• Photo: Rafal Cichawa / Shutterstock
  • Photo: Vlad Galenko / Shutterstock
  • Photo: Peter Guttman/Peterguttman.com

Cartagena

A city of explorers, Cartagena was founded in 1533 by Spanish conquistador Pedro de Heredia on the ruins of a local Karib village. This first settlement was nearly abandoned when Heredia realized that access to fresh water was limited—an issue that would haunt the city in the centuries that followed.

This strategic Caribbean outpost boomed as it channeled the wealth of the continent to Europe, but caught up in the wars of great nations and rogue pirates, it soon would be made to bear the weight of its success. The most destructive of these was Sir Francis Drake, who in 1586 torched 200 buildings, including the cathedral, and made off for England with more than 100,000 gold ducats. Cartagena's magnificent city walls and countless fortresses were erected to protect its riches, as well as to safeguard what had become the primary African slave market in the New World, receiving hundred of thousands of slaves until the cruelest industry was permanently halted—although that didn't happen until the mid-19th century.
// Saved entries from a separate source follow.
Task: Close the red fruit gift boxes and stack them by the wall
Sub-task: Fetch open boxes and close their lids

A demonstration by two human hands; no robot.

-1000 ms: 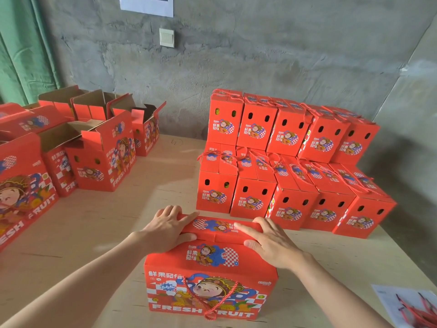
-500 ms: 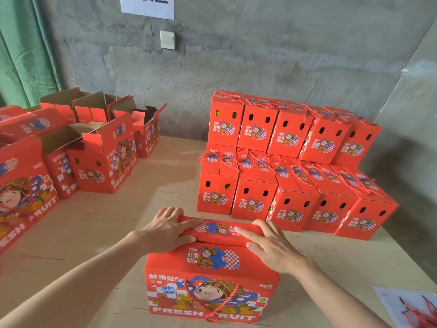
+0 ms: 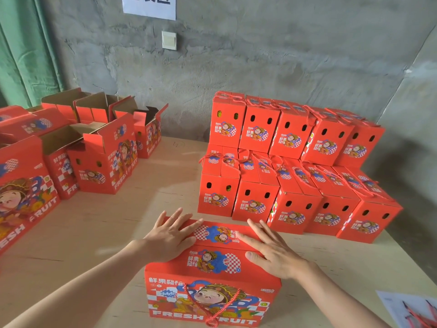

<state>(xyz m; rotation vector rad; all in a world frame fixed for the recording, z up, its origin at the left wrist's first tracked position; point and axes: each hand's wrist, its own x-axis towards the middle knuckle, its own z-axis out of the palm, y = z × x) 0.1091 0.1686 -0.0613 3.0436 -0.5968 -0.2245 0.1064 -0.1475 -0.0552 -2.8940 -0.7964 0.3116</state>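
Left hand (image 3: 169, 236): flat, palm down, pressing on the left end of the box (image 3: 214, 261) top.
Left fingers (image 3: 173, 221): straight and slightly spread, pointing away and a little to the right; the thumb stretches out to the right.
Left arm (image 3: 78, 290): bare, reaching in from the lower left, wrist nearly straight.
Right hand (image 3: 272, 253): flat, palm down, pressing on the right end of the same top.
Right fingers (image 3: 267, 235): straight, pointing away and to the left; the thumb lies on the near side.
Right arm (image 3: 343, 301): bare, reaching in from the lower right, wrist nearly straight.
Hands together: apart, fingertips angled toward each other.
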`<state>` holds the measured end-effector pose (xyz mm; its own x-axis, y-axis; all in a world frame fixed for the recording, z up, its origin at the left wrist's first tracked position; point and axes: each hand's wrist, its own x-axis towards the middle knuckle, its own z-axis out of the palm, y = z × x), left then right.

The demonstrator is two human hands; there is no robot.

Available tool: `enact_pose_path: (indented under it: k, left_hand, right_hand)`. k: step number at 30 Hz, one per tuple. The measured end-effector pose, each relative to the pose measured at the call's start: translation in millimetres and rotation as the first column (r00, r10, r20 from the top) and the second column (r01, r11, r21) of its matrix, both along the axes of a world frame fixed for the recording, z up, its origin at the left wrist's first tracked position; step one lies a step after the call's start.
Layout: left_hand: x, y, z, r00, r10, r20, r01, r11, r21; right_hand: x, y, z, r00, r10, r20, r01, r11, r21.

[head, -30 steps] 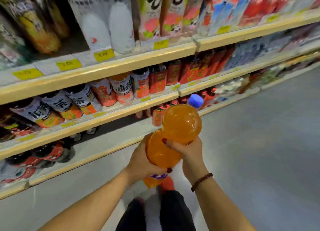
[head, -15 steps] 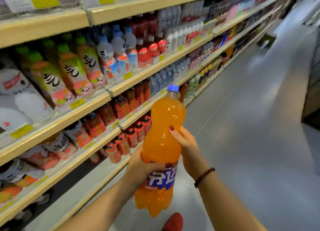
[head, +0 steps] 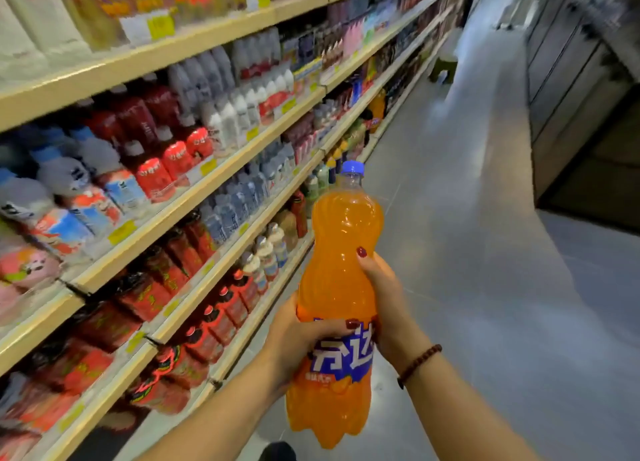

The most famous battle and greatest test of her fortifications came in 1741, the battle of Vernon, when Spanish general Basco de Lezo and a small crew of 2,500 soldiers held off a British armada of 25,000. But the city would also be first among the first to fight against Spain for independence, doing so twice. The first battle occurred in 1811 (after a declaration of independence in 1810), but the city was savagely reconquered four years later and lost a third of her population. Colombia fought again in 1819–20, when the great libertarian movements swept the continent. Cartagena was first to raise her voice for Colombia and would later take the moniker "La Ciudad Heroica" (the heroic city), given by the great Simón Bolivar himself.

Cartagena is a city of a thousand stories and more, steeped in a history that invokes both horror and admiration. Today, she is blooming, more open and in touch with the world than ever, having been re-created and reimagined as a city of romance, with polished wooden balconies, ancient brickwork, and vibrantly colored bougainvillea fleshing out the air that is already thick with the Caribbean climate. If it is the goal of a holiday destination to inspire, beguile, and enamor, the walled city is near perfect—emanating history from the cobblestones, the ancient trees presiding over cool patches of respite in Plaza Bolivar, and the houses of traders, nuns, or generals that have been turned into fine boutique hotels. As night falls and the sun is drunk down by the Caribbean just on the other side of the wall, the city unfurls: the streets and plazas mill with horse carriages, street musicians, the odd vendor of grilled cheese arepas; restaurants explode onto the sidewalks; and the city flexes her ever-growing gastronomic bravado. The night belongs to long, gentle meals, of perfectly cooked seafood, of lime, chili and smoke, of coconut, of exotic fruit cocktails. The night in Cartagena is for strolling, circling, getting lost between churches and plazas filled with light and revealing in the slightest presence of a cooling breeze gifted by the ocean. Suddenly, a door may spill light onto the cobblestones and a brash brass crescendo and beat of salsa may rush over you. That's when you swoon and fall in love with the city.